-- Problem --
Please return each line of the listing exactly as given.

-- Dataset section --

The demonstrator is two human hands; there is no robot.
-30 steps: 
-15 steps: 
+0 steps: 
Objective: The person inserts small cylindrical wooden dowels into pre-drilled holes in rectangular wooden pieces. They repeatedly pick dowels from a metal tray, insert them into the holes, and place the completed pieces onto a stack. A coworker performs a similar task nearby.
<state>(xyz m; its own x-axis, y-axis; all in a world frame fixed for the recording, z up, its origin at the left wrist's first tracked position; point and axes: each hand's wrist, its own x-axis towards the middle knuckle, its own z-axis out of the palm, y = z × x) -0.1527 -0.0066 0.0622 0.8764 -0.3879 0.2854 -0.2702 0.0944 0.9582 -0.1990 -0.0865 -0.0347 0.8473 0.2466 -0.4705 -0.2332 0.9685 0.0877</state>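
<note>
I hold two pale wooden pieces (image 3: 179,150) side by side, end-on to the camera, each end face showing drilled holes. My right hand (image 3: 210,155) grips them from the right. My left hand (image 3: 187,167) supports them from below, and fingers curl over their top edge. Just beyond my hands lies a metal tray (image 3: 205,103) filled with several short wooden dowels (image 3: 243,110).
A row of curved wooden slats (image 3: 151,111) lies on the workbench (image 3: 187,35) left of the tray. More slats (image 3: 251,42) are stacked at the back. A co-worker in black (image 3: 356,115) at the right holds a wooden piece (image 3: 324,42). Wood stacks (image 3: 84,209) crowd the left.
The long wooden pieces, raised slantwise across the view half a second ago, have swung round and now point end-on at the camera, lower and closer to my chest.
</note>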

-- Solution to this problem --
The demonstrator is two human hands; there is no robot.
-30 steps: 
-15 steps: 
+0 steps: 
Objective: The person inserts small cylindrical wooden dowels into pre-drilled holes in rectangular wooden pieces. They repeatedly pick dowels from a metal tray, insert them into the holes, and place the completed pieces onto a stack. A coworker performs a similar task nearby.
<state>(xyz m; its own x-axis, y-axis; all in a world frame fixed for the recording, z up, its origin at the left wrist's first tracked position; point and axes: each hand's wrist, its own x-axis towards the middle knuckle, its own z-axis out of the palm, y = z × x) -0.1527 -0.0066 0.0622 0.8764 -0.3879 0.2854 -0.2702 0.0944 0.9582 -0.1990 -0.0865 -0.0347 0.8473 0.2466 -0.4705 -0.2332 0.9685 0.0877</state>
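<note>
I hold two pale wooden pieces (image 3: 179,150) side by side, end-on to the camera, each end face showing drilled holes. My right hand (image 3: 210,155) grips them from the right. My left hand (image 3: 187,167) supports them from below, and fingers curl over their top edge. Just beyond my hands lies a metal tray (image 3: 205,103) filled with several short wooden dowels (image 3: 243,110).
A row of curved wooden slats (image 3: 151,111) lies on the workbench (image 3: 187,35) left of the tray. More slats (image 3: 251,42) are stacked at the back. A co-worker in black (image 3: 356,115) at the right holds a wooden piece (image 3: 324,42). Wood stacks (image 3: 84,209) crowd the left.
The long wooden pieces, raised slantwise across the view half a second ago, have swung round and now point end-on at the camera, lower and closer to my chest.
</note>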

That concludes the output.